This user guide introduces the Globus data publication web interface, and steps through the submission and curation workflows that make up the data publication process. Although the publication search and browse features are not covered in detail, access points to them on the publication home page and dashboard are documented. A glossary is included at the end of the guide.

Screen shots and links in later sections of this guide reference the trial Globus data publication service, as it is open to all Globus users. The instructions in this guide also apply to the production Globus data publication service, with workflow details varying from collection to collection.

2. Prerequisites

You must have a Globus identity before you can submit datasets to the Globus data publication service. Familiarity with the Globus transfer interface will also be helpful, as it is used to assemble datasets in the submission process.

If you are new to Globus, this how to guide will help you sign up for a Globus account and become comfortable with the Globus Transfer Files page.
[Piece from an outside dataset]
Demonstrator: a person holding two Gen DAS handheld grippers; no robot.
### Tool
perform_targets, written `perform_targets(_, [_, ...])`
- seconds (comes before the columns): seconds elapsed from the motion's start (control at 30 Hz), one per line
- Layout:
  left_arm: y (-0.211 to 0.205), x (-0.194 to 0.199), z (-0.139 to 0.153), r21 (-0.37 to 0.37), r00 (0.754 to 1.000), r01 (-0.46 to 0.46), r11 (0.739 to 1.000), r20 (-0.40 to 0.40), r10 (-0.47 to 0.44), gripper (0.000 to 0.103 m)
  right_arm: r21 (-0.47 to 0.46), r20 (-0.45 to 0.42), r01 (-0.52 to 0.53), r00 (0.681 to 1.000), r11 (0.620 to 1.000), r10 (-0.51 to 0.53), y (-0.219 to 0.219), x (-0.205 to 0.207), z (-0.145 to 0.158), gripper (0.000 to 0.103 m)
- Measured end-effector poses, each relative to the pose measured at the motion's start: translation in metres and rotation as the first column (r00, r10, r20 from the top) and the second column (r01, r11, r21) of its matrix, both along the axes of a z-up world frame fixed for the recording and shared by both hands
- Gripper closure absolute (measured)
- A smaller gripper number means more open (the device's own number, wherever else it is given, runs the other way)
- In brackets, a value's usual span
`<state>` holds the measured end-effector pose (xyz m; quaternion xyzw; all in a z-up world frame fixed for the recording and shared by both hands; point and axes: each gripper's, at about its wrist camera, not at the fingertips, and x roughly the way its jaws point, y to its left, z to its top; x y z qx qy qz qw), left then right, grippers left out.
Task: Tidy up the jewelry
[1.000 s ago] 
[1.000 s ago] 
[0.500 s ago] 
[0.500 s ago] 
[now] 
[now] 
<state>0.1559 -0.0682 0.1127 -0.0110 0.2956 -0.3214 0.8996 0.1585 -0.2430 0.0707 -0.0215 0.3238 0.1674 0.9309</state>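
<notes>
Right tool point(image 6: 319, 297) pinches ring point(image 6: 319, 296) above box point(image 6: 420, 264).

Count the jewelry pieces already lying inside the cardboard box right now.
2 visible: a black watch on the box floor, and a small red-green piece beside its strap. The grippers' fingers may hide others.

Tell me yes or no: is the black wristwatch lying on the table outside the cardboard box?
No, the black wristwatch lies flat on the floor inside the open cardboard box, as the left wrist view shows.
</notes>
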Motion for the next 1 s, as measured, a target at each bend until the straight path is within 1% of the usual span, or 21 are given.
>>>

For the impatient, skip the details and use the Sign Up page to create your Globus identity.

3. Getting Started

3.1. Publication Home Page

The Globus data publication home page (for the trial service) is shown here:

Publication Home Page
Figure 1. Publication Home Page

The publication home page is displayed when you first access the publication site. It can also be reached via the Browse & Discover link that appears on most publication pages after you log in.

The publication home page is a starting point for browsing communities and their collections, and for discovering published datasets of interest through facet-based filtering (author, subject, and issue date). The Search box located near the top of the page is another way to find datasets of interest—keywords entered in the box are used to match descriptive text of published datasets.

Globus makes sure you see only the communities, collections, facet values, and datasets that you have permission to access.

3.2. Logging In

To submit a dataset for publication you must be logged in to the publication service with your Globus identity.

To log in, select Log In on the navigation bar at the top of the publication home page. If an active Globus session already exists, you will immediately be redirected to the data publication dashboard. If no session is active, a Sign In page will prompt for your Globus username and password (you may use any linked Globus identity and credentials) before displaying the data publication dashboard.

Tip:

On occasion, you may notice that the Account menu is displayed in the navigation bar, indicating that you are logged in, but when you interact with the service you are asked to log in again. This typically occurs when you have been inactive for awhile and your session has expired. Since your browser window is not automatically refreshed, the menu continues to display. This behavior can be confusing when you first encounter it.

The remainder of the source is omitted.